A word-for-word copy of the following listing is needed. Leave out its images.

*** Block opens ***

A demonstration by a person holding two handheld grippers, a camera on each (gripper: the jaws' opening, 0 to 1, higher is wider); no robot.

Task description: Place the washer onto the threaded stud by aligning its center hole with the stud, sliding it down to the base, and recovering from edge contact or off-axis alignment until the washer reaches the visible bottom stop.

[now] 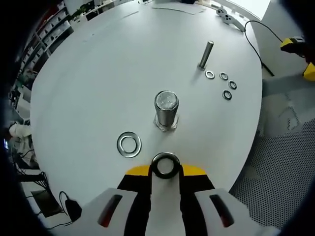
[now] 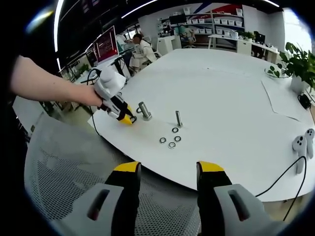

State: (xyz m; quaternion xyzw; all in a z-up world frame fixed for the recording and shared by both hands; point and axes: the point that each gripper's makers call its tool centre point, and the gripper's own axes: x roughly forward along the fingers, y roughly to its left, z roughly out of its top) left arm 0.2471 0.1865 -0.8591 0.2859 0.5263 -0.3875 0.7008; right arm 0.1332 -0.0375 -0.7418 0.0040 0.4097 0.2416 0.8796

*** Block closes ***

- **Answer area**
A demonstration by a person holding two handheld grippers, a camera on each (gripper: the jaws' opening, 0 to 1, higher is wider); no robot.

Task description: Place the washer onto the threaded stud by aligning its center hole with the stud, sliding it down to the base, and recovering from edge contact or off-axis alignment until the washer reaches the visible bottom stop.

[now] 
[now] 

State: (xyz m; quaternion xyzw; all in a z-up world frame fixed for the recording and shared by both hands; point and axes: the point that each gripper's makers call its tool centre point, and the gripper's own axes: x roughly forward along the fingers, y roughly to its left, z roughly out of its top) left arm 0.2471 0.1865 -0.8591 0.2859 0.5263 -0.3875 0.7008; right arm 0.1332 -0.0375 -0.7418 0.0040 0.4097 0.2416 0.8796

The exercise has been completed in full.